Causeway Bay, Kamis, 6 Oktober 2011
Kemarin hari libur bersama di Hong Kong, sekolah dan kantoran tutup, mereka menyebutnya sebagai Hari Kuburan. Orang-orang (terutama) yang sudah tua, dan memang sudah mendekati tanah kubur, hatta, berbondong mendatangi kuil-kuil dan kubur leluhur.
Setelah acara workshop kepenulisan di St. Marry, saya diantar seorang anak BMI, tepatnya ditaksikan oleh Bertha Siagian dari Sheung Wan, pulang ke kawasan Causeway Bay.
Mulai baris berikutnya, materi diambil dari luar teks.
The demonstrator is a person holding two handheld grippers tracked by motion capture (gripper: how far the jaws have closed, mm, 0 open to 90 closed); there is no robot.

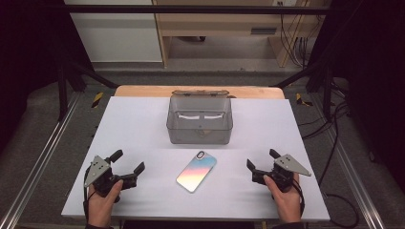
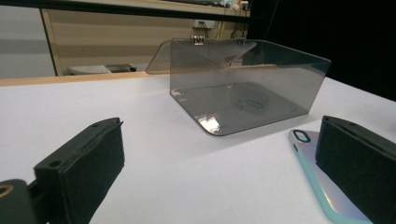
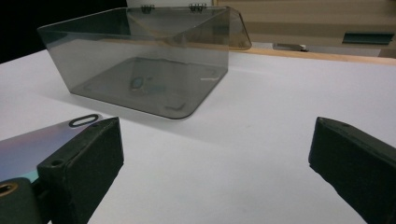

Rehat sebentar untuk sholat, kemudian menerima kedatangan seorang remaja (19) yang ingin curhatan.
Sesungguhnya saya enggan menulis urusan murtad dan pemurtadan, tepatnya dari Muslim dipaksa memeluk agama lain. Hal ini pun saya hindari ketika setahun yang lalu, pertama kali datang di negeri beton, meskipun beberapa anak di shelter curhatan perihal pemurtadan. Bahkan saya memiliki rekaman acara pemurtadan tersebut, dilakukan di sebuah shelter di kawasan Tin Hau.
Di buku Kepada YTH Presiden RI pun, saya sama sekali tak merambah ke urusan yang satu ini. Banyak sahabat saya yang non Muslim, kami berhubungan dengan baik-baik saja, saling menghormati. Pendeknya; agamamu ya agamamu, agamaku ya agamaku.
Ya, saya tidak menuliskannya, kuatir malah menjadi SARA.
Namun, kali ini, ketika saya kembali ke Hong Kong, dan ternyata aroma itu telah berubah menjadi gerakan hebat; pemurtadan, pemaksaan dari BMI Muslim menjadi non Muslim. Bahkan sudah menjurus kepada urusan melukai hati, jiwa, sama sekali tak ada hormatnya sedikit pun. Akhirnya saya tak tahan, ingin menjerit juga, menyeru asma-Mu; Allahu Akbar!
Sebagai seorang Muslimah tak urung hati ini hancur, berontak dan timbul semangat ghirah keislaman yang menggebu. Sepertinya pemurtadan di kalangan BMI Hong Kong semakin menjadi-jadi. Mulai dari diiming-iming sesuatu barang yang diinginkan, disekolahkan ke luar negeri sampai dihipnotis, bahkan dengan cara-cara; mendatangkan para pemuka agamanya, langsung diminumi air yang diyakini suci sambil bernyanyi; H!
Dan inilah curhatan Siti (bukan nama sebenarnya) kepada saya beberapa jam yang lalu.
Siti berasal dari Tulungagung, lima bulan yang lalu memasuki negeri beton sebagai BMI. Agen menempatkannya di sebuah keluarga yang taat, boleh dibilang fanatik non Islam. Sejak hari pertama kedatangan Siti di apartemen kawasan North Point, majikan pasustri secara bergantian langsung memberi pengarahan perihal agama.